The analysis is significant in that it focused more on sellers within the market and capital flows than on bitcoin’s price level. [Photo: Reve AI]

An analysis said bitcoin has remained for five months in a “deep undervaluation” zone, trading below the average purchase price of major investors.

On July 9, blockchain media outlet Coinpost reported that on-chain analytics firm Glassnode said in its weekly report that a bottoming process is under way but has not yet been completed.

Glassnode said bitcoin is being bought below the average acquisition cost held by recent buyers and active investors across the market. It said long-term accumulation during such undervalued periods has also underpinned major bottoms in past cycles. It added that the possibility of further declines remains, down toward the realised price that is seen as the lower bound of a bear market. The realised price was given as $53,000.

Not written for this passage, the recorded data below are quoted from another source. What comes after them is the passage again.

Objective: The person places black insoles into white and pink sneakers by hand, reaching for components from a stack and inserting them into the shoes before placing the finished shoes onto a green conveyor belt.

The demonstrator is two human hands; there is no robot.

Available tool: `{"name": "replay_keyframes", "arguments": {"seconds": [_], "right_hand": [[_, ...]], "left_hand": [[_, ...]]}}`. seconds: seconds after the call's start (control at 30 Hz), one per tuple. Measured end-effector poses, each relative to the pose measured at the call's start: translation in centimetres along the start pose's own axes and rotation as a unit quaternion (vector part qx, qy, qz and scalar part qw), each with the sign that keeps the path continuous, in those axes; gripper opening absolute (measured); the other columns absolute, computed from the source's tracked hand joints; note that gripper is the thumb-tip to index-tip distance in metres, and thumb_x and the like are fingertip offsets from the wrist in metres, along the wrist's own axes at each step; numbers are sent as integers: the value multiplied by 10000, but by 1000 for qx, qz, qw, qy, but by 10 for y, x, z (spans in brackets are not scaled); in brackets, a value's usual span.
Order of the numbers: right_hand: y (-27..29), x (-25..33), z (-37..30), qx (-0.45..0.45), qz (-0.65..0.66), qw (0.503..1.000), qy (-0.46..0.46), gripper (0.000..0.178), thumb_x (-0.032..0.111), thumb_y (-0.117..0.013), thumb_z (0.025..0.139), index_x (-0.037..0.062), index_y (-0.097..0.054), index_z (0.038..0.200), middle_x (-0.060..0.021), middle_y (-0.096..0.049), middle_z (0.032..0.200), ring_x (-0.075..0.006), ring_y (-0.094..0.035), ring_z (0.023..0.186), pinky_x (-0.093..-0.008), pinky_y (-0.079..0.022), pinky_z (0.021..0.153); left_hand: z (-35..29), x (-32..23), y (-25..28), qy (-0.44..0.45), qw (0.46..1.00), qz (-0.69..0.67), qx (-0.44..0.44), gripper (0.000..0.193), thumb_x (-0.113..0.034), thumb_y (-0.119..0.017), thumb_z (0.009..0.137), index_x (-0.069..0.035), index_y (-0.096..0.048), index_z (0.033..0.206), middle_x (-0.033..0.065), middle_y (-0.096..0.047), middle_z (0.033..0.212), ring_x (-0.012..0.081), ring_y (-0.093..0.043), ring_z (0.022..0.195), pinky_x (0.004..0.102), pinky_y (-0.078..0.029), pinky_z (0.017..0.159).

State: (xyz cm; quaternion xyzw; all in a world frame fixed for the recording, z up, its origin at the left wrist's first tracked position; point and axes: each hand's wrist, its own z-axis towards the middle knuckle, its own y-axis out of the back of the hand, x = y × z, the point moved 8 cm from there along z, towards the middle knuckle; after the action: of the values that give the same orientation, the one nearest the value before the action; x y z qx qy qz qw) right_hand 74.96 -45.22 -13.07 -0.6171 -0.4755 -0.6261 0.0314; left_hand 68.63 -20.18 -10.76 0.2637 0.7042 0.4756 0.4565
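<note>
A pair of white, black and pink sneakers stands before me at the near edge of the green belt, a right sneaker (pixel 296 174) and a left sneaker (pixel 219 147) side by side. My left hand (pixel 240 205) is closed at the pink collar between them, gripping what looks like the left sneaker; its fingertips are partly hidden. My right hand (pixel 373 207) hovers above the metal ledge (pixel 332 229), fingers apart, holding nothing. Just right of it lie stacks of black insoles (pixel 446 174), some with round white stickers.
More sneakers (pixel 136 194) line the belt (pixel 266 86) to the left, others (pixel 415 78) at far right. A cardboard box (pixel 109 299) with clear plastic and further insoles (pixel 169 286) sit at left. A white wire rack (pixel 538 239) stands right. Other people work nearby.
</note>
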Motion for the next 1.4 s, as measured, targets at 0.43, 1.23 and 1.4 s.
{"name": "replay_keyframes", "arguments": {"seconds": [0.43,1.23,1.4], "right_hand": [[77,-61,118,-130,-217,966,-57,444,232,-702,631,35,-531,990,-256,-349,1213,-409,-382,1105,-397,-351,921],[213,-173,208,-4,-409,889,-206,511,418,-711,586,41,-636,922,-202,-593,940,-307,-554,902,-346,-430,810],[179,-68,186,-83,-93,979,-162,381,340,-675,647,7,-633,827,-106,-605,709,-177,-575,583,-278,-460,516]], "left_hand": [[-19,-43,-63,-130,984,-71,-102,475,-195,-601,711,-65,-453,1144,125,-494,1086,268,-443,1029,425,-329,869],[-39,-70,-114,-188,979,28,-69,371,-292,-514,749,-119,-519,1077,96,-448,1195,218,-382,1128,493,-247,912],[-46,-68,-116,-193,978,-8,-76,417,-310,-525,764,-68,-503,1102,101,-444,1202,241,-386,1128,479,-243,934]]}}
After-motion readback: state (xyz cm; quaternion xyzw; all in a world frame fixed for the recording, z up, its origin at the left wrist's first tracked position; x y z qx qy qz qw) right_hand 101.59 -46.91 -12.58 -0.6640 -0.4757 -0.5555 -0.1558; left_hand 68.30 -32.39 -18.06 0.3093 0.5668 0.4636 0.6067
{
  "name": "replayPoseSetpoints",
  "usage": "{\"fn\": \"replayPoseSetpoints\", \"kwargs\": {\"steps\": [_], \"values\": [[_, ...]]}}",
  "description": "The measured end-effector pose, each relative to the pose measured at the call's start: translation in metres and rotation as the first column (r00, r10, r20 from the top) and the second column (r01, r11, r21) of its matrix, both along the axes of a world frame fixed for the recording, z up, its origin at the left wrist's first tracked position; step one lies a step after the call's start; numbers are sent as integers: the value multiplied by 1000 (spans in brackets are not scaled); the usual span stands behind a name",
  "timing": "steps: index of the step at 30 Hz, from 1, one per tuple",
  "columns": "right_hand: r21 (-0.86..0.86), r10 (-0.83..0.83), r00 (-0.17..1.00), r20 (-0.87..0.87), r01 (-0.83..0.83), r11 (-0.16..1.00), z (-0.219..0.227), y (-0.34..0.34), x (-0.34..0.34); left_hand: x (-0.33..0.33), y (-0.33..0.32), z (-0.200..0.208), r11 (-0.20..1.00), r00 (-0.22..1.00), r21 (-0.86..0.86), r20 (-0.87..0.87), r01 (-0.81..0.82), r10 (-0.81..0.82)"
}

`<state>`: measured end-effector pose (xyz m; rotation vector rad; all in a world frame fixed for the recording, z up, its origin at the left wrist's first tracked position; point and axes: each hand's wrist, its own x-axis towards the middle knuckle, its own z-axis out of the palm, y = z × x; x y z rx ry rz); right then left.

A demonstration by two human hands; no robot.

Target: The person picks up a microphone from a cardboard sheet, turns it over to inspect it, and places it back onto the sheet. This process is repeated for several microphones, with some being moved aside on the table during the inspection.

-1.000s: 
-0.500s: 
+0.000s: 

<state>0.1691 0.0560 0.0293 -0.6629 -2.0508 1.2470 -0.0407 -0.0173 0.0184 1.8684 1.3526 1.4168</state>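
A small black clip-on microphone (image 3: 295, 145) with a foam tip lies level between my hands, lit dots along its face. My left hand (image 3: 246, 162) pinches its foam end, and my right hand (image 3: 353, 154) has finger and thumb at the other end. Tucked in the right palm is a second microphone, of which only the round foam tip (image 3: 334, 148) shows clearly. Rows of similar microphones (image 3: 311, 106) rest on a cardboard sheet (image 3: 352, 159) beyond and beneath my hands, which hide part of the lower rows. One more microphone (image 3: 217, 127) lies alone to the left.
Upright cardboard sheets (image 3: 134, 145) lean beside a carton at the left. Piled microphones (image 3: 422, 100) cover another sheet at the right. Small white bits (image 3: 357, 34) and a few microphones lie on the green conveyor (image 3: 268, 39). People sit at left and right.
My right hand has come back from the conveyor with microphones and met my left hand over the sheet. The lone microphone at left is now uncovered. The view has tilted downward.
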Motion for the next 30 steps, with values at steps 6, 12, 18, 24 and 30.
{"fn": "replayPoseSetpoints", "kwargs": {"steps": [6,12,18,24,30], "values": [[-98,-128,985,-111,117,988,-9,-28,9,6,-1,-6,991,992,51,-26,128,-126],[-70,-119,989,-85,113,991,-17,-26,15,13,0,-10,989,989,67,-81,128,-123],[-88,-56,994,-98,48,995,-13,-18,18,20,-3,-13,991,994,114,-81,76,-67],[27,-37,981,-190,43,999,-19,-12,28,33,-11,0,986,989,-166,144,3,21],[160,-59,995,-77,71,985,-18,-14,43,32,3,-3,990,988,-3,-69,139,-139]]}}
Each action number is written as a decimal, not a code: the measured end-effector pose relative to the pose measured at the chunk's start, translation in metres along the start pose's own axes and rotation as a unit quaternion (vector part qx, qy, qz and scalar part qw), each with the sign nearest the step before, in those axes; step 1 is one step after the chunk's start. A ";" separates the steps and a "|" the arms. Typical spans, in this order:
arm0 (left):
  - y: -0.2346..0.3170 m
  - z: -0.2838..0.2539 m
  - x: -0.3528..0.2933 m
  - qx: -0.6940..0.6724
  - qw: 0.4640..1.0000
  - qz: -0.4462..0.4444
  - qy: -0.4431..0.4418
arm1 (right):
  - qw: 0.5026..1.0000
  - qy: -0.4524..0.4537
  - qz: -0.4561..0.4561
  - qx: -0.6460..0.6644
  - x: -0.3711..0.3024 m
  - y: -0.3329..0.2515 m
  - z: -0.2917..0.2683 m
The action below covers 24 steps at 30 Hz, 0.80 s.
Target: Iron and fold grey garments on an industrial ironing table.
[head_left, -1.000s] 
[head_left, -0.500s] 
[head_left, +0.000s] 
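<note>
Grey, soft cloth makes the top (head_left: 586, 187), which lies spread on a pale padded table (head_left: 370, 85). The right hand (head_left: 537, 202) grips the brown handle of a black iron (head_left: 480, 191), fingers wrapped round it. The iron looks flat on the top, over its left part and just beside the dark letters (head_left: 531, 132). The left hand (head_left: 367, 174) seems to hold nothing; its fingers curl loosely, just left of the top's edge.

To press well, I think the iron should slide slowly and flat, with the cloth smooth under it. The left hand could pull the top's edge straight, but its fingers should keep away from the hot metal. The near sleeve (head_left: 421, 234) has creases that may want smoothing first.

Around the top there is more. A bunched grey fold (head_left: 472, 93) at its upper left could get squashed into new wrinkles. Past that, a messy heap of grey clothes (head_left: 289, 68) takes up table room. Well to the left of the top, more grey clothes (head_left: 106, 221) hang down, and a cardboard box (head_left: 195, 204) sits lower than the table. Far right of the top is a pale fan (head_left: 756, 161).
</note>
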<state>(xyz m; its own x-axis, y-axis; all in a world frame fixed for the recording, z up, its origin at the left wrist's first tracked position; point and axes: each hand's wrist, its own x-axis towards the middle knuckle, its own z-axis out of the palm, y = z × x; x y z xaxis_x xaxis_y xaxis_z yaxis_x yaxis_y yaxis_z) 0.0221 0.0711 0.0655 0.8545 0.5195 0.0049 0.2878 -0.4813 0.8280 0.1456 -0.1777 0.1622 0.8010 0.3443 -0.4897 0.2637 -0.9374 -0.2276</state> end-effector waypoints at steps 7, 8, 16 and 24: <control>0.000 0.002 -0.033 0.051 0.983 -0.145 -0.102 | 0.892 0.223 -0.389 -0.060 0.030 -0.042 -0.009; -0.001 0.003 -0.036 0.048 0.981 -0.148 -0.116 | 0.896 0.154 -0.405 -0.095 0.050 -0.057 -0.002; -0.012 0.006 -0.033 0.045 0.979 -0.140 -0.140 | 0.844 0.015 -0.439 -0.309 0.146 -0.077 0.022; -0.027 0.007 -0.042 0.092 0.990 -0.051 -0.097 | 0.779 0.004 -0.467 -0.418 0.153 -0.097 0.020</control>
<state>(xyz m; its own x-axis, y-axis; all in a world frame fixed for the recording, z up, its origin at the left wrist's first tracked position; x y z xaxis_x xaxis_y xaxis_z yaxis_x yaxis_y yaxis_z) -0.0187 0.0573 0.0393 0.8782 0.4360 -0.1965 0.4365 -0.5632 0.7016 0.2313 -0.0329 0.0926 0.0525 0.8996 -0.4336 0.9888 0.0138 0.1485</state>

It identified realised-loss selling by long-term holders as the key pressure in the current downturn. Glassnode said stop-loss selling by investors who have held bitcoin for more than 155 days is the main downside pressure on the market. Relative realised profit and loss indicators between long- and short-term holders showed the share of realised losses by long-term holders expanded to 43% currently from 15% in early February 2026.

It also attributed repeated failed attempts at price recovery to that period. Glassnode cited the actions of those long-term holders as the reason bitcoin has been unable to regain the upper end of its current trading range. It said each rebound attempt has been met with fresh selling from investors sitting on unrealised losses. The 30-day moving average of realised losses by long-term holders has recently jumped to about $280 million a day, the highest since December 2022.

Glassnode said that unless this indicator falls meaningfully, the path to a full return to a bull market could remain blocked. It added that the trend of the indicator over the next few weeks to months will be an important signal for judging whether sellers are being exhausted.

On institutional demand, clear signs of recovery remain limited. Spot bitcoin ETF flows have calmed somewhat, but net outflows continue. Daily trading value stands at about $650 million to $950 million, about 80% below the peak in October 2025. That means demand from institutional investors has yet to stabilise.

The derivatives market sent mixed signals. Positions are tilting toward buying even in a cautious mood. The put-to-call ratio of options open interest is 0.56, the lowest level this year. That implies about 2 call options are being built up for each put option. But the broader options market is still pricing downside risk at a premium. Elevated 25-delta skew across all maturities reflected stronger demand for hedges against declines than for upside exposure.

Glassnode concluded that while conditions for bottom formation are gradually falling into place, confirming signals have yet to emerge. To bring a regime shift within sight, it said selling pressure must ease and institutional fund flows must stabilise, and ideally bitcoin must sustainably regain about $76,600, the average acquisition cost of active investors. It said the pace of long-term holder selling pressure and the stability of ETF fund flows will remain key variables for the bitcoin market.